Standing water in a wetland is shown at Squaw Creek Park in Marion on Friday, Sept. 9, 2016. (Adam Wesley/The Gazette)
Standing water in a wetland is shown at Squaw Creek Park in Marion on Friday, Sept. 9, 2016. (Adam Wesley/The Gazette)

CEDAR RAPIDS — If voters pass a land and water quality bond this November, Linn County’s Conservation Board will see a $40 million boost in its spending power.

And while the Linn County Board of Supervisors would have the final say on the issuance of bond dollars, it will be the five members of the conservation board who will identify which projects to pursue — and when — during the bond’s 20-year life span.

The conservation board currently has a budget of $2 million.

But who exactly are the members of that board?

They come from very different professions:

l Cindy Burke manages a horse farm.

l Steve Emerson is an architect and developer.

l Kristin Eschweiler is a business director at an auto dealership.

l Hillary Hughes works as a business appraiser.

l George Kanz worked as a civil engineer before he retired.

Members of the conservation board are appointed by the Board of Supervisors to staggered five-year terms. (See related story on the history of the conservation board.)

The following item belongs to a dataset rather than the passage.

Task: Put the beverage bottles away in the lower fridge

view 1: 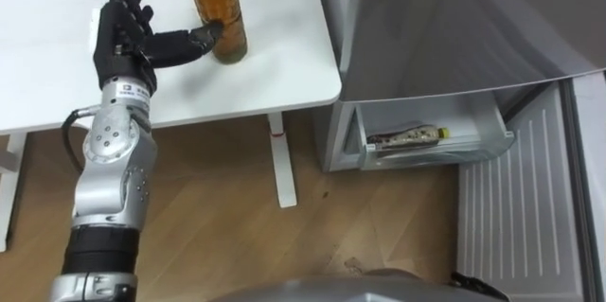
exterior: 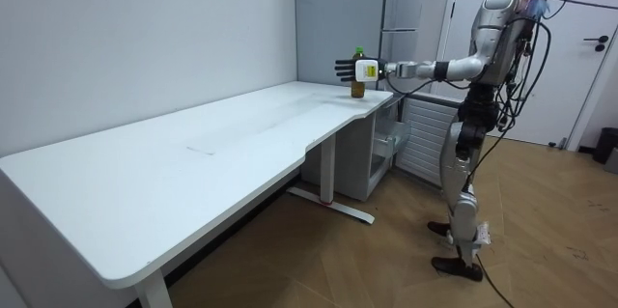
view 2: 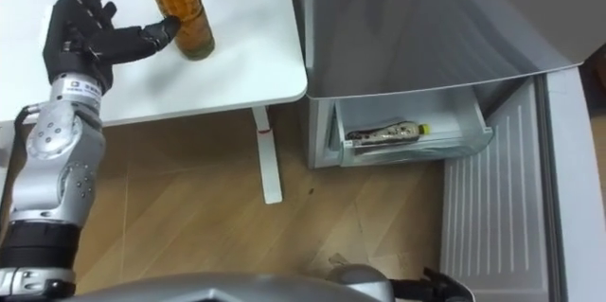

All five lay claim to caring about the quality of Iowa’s outdoors — its water and its land. Emerson, who spends his days building some of downtown’s biggest structures, calls his rural Linn County property his “place of serenity.”

Burke just a few years ago donated an 80-acre conservation easement to the Iowa Natural Heritage Foundation to provide watershed buffers and wildlife habitats. Kanz spent about 40 years in civil engineering with a focus on buildings and parks.

Meanwhile, Hughes and Eschweiler said growing up in rural Iowa firmly established their love for the outdoors.

The conservation board as a group, Kanz said, decided years ago to begin taking steps toward a real investment in that direction.


“We know there’s a problem out there,” Kanz said. “I think there is a sentiment that if you want something to happen, you’ve got to do it.”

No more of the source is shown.